The month of May produced another disappointing jobs report from the Bureau of Labor Statistics. Nonfarm payrolls increased by 559,000 which was 91,000 below expectations. The unemployment rate fell by 0.3% to 5.8%; economists expected 5.9% for May.
The number of unemployed fell by 496,000 to 9.3 million and the number of permanent job losers in May was 1.9 million higher than Feb. 2020.
The Labor Force Participation Rate (LFPR) was little changed at 61.6%, 1.7% lower than Feb. 2020. The employment-population ratio was 58.0%, 3.1% lower than Feb. 2020. Persons employed part time for economic reasons was unchanged at 5.3 million, 873,000 higher than Feb. 2020. Persons not in the labor force who want a job but were not actively looking was unchanged at 6.6 million, 1.6 million more than Feb. 2020. These figures did not improve anywhere near expectations. Since the LFPR increased only 0.1%, the unemployment rate declined 0.1% more than expected despite total employment missing expectations.
Nonfarm payroll is still down 7.6 million or 5.0% over the last 15 months from pre-pandemic levels in Feb. 2020.
Private sector jobs increased 492,000 with service sector jobs accounting for 99.4% (489,000) of all private jobs added.
Leisure and hospitality increased 292,000 with almost two-thirds in food services and drinking places; leisure and hospitality still down 2.5 million, or 15.0% from Feb. 2020.
Manufacturing increased 23,000 after being down 38,000 in April, a two-month net loss of 15,000. Employment in manufacturing is down 509,000 from Feb. 2020.
Transportation and warehousing added 23,000, down 100,000 from Feb. 2020.
Construction fell 20,000 and is 225,000 lower than Feb. 2020.
Government grew 67,000, which was 12.0% of the total nonfarm increase.
Oil and gas extraction was little changed, falling 1,200.
Earnings, Revisions, Miscellaneous:
Average hourly earnings rose 15 cents to $30.33, (2.0% Y-o-Y increase) following an increase of 21 cents in April; average workweek was 34.9 hours for third month in a row.
March was revised up 15,000 while April was revised up 12,000, nowhere near expectations.

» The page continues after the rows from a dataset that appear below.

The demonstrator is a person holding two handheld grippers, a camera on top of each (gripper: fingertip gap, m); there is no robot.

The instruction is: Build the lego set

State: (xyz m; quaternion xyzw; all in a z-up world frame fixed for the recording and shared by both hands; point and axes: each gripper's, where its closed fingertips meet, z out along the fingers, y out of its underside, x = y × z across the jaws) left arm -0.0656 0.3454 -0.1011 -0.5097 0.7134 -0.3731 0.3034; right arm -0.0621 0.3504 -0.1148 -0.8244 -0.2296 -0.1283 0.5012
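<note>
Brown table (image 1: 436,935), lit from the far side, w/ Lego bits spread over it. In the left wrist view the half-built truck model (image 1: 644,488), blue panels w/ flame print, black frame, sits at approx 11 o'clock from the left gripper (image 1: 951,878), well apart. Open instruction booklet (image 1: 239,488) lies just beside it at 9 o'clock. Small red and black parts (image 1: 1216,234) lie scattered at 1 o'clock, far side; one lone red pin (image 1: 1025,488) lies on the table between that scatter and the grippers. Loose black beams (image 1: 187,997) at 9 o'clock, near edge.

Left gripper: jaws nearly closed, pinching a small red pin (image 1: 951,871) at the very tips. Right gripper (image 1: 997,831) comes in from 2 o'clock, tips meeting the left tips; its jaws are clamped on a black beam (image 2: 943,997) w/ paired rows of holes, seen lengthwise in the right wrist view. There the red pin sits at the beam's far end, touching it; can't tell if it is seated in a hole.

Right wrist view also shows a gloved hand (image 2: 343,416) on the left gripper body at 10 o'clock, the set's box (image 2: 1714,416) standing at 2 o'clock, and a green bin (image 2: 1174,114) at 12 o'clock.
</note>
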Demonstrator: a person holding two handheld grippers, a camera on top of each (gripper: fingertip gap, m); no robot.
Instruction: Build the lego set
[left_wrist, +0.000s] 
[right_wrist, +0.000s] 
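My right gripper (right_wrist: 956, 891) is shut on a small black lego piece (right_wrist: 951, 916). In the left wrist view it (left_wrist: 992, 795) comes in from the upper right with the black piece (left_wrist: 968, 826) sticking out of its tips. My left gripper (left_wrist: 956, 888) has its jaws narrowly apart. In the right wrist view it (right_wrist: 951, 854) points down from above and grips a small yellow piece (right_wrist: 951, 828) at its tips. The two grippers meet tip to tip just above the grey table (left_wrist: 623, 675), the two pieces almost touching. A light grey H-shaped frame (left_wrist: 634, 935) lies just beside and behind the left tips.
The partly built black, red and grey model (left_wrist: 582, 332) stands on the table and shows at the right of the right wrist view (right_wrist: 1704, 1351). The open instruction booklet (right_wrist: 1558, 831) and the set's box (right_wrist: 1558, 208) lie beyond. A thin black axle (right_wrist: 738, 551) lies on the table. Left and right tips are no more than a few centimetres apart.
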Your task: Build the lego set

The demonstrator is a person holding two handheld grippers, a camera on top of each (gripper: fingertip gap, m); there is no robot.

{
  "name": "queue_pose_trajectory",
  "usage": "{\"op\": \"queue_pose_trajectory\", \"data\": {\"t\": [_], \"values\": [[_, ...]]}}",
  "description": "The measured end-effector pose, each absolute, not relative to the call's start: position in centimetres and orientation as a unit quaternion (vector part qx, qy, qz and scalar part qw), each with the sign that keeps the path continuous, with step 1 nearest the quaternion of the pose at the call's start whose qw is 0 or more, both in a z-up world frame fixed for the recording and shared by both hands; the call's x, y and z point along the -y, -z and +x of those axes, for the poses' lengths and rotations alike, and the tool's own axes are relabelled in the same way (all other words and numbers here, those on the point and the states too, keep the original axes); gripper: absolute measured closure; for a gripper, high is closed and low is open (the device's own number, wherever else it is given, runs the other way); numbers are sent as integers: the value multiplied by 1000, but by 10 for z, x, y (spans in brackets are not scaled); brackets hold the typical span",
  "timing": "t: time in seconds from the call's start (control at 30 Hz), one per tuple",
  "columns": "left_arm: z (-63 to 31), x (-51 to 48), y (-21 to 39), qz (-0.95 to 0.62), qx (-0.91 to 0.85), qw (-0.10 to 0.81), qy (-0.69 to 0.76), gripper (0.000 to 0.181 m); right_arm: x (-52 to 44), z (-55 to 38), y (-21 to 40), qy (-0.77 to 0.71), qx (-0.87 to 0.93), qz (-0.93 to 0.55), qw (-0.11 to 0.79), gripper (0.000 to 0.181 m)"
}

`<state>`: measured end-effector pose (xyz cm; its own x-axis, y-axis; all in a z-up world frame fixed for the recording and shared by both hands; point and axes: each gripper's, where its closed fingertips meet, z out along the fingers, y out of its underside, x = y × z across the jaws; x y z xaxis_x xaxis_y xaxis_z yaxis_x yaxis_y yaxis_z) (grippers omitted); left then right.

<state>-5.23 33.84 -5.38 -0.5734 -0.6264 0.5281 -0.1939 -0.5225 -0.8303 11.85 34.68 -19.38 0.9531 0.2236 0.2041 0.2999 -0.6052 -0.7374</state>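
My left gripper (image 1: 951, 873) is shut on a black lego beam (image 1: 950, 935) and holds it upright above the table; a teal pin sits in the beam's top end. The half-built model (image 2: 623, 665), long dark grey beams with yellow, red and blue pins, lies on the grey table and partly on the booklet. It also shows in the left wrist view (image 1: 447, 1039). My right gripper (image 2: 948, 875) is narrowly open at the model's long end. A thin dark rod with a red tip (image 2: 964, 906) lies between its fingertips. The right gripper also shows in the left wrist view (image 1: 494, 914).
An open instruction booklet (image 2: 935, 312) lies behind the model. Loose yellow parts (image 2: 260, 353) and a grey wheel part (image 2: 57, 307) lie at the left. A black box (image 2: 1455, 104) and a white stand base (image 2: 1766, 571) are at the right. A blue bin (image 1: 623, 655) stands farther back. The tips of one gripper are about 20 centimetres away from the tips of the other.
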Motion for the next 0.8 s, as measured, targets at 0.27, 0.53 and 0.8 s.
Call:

This confirms that April’s substantial disappointment was not merely a fluke but demonstrated the structural problems government has created in the labor market.
Prime-Age (25-54) Employment increased only 220,000 and the unemployment rate fell 0.3%.
New entrants to the job market who were unemployed fell 100,000.
All six measures of unemployment fell by roughly the same amount, between 0.2% and 0.4%.
The 10-year Treasury yield fell 1.2 basis points immediately following the report, indicating investors do not see the report as inflationary.
May’s job report was a disappointment. Unemployment “bonuses” are keeping people out of the work force and slowing the recovery. While the labor market is improving, the rate of improvement has slowed considerably.
- The 25 states with unemployment bonuses should end the program as Texas has announced.
- Reduce regulatory barriers and employment taxes to facilitate hiring.